§ **Task description**
Repeat these records exactly, pictures excluded.

§ **Provided material**
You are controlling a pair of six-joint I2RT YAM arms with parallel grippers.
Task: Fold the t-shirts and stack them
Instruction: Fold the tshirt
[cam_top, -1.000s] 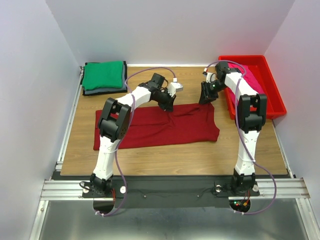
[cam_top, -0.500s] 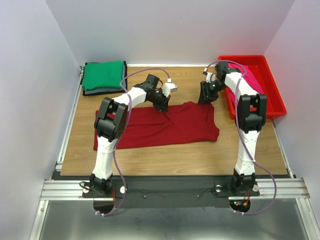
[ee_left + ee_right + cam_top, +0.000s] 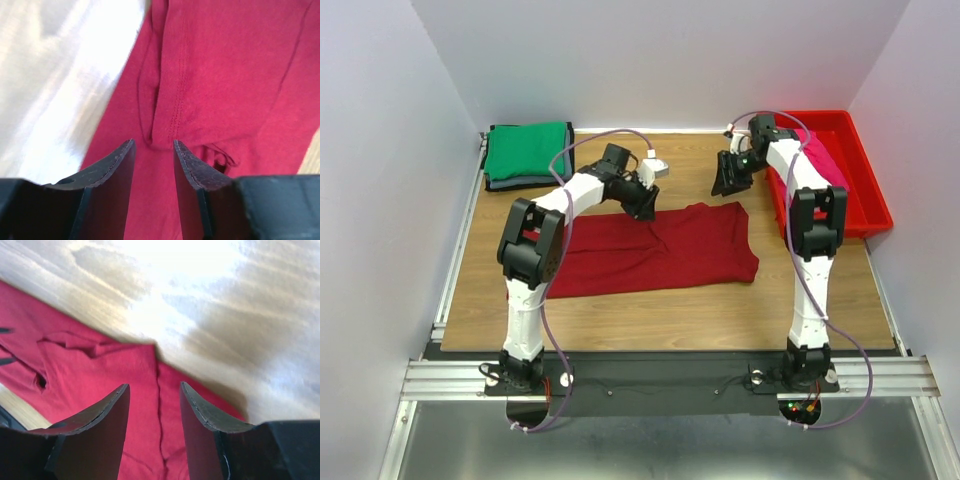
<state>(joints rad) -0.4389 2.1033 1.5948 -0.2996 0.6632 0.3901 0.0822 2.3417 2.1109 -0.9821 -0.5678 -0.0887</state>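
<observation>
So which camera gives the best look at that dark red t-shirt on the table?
The top external view: nearly the whole dark red t-shirt shows there, spread out, so you can see its outline. Each wrist view shows only a close patch of its cloth, with seams and wrinkles.

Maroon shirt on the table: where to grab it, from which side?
Far edge, pinched from straight above, probably. The maroon shirt lies flat, so only edges give a lip; a raised crease sits before the open left gripper, the far-right corner before the open right gripper.
</observation>
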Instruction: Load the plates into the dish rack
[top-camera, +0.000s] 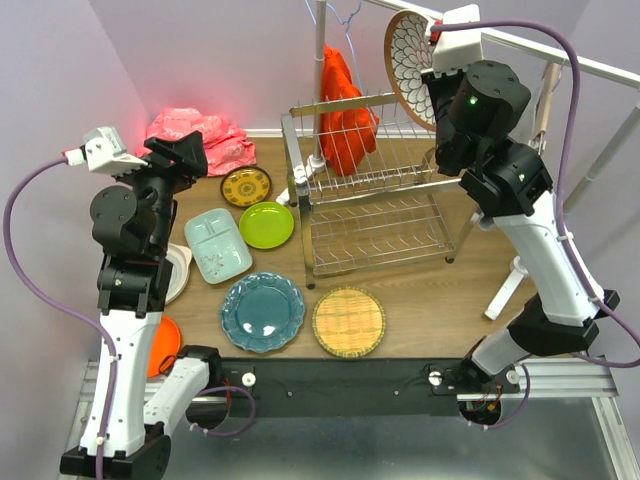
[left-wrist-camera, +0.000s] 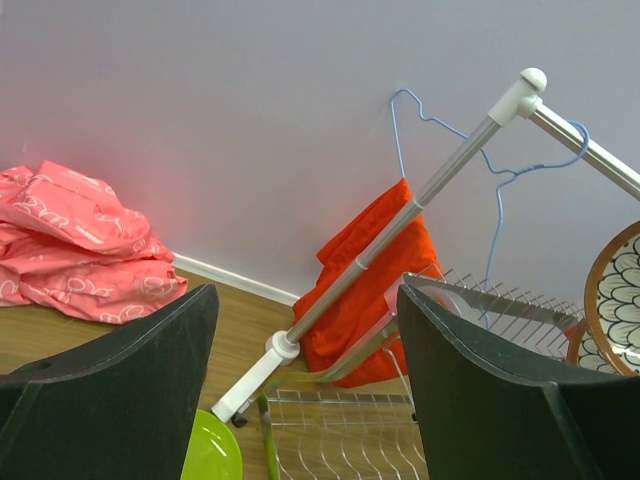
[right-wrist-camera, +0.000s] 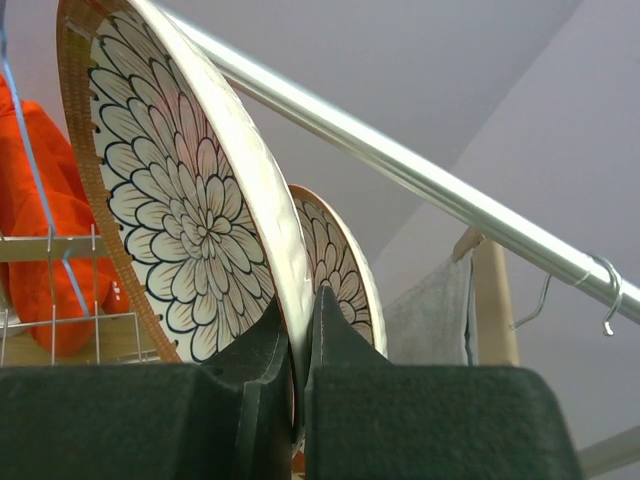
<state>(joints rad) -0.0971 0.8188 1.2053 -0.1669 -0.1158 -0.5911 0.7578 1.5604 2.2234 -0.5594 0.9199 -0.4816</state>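
aloft, petal plate (right-wrist-camera: 170, 200) in right hand (right-wrist-camera: 303, 335), above dish rack (top-camera: 372, 182)

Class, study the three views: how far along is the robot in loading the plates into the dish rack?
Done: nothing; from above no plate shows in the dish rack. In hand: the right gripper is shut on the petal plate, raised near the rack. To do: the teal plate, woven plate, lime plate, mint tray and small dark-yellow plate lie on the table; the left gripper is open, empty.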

§ **Solution for this problem**
You are controlling a pair of six-joint I2RT YAM arms with parallel grippers.
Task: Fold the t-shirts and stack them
Instruction: Fold the tshirt
[cam_top, -1.000s] 
[cam_top, -0.500s] 
[ee_left + ee_right + cam_top, +0.000s] 
<state>(joints rad) -0.4389 2.1033 1.5948 -0.2996 0.6632 0.3901 0.0822 2.3417 2.1109 -0.9821 -0.5678 -0.0887</state>
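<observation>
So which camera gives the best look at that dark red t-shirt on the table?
The top external view: nearly the whole dark red t-shirt shows there, spread out, so you can see its outline. Each wrist view shows only a close patch of its cloth, with seams and wrinkles.

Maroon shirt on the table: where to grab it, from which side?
Far edge, pinched from straight above, probably. The maroon shirt lies flat, so only edges give a lip; a raised crease sits before the open left gripper, the far-right corner before the open right gripper.
</observation>
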Instruction: Load the plates into the dish rack
[top-camera, +0.000s] 
[left-wrist-camera, +0.000s] 
[right-wrist-camera, +0.000s] 
<state>(joints rad) -0.0971 0.8188 1.2053 -0.1669 -0.1158 -0.5911 0.7578 1.5604 2.2234 -0.5594 0.9199 -0.4816</state>
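aloft, petal plate (right-wrist-camera: 170, 200) in right hand (right-wrist-camera: 303, 335), above dish rack (top-camera: 372, 182)

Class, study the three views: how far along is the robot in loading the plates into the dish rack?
Done: nothing; from above no plate shows in the dish rack. In hand: the right gripper is shut on the petal plate, raised near the rack. To do: the teal plate, woven plate, lime plate, mint tray and small dark-yellow plate lie on the table; the left gripper is open, empty.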

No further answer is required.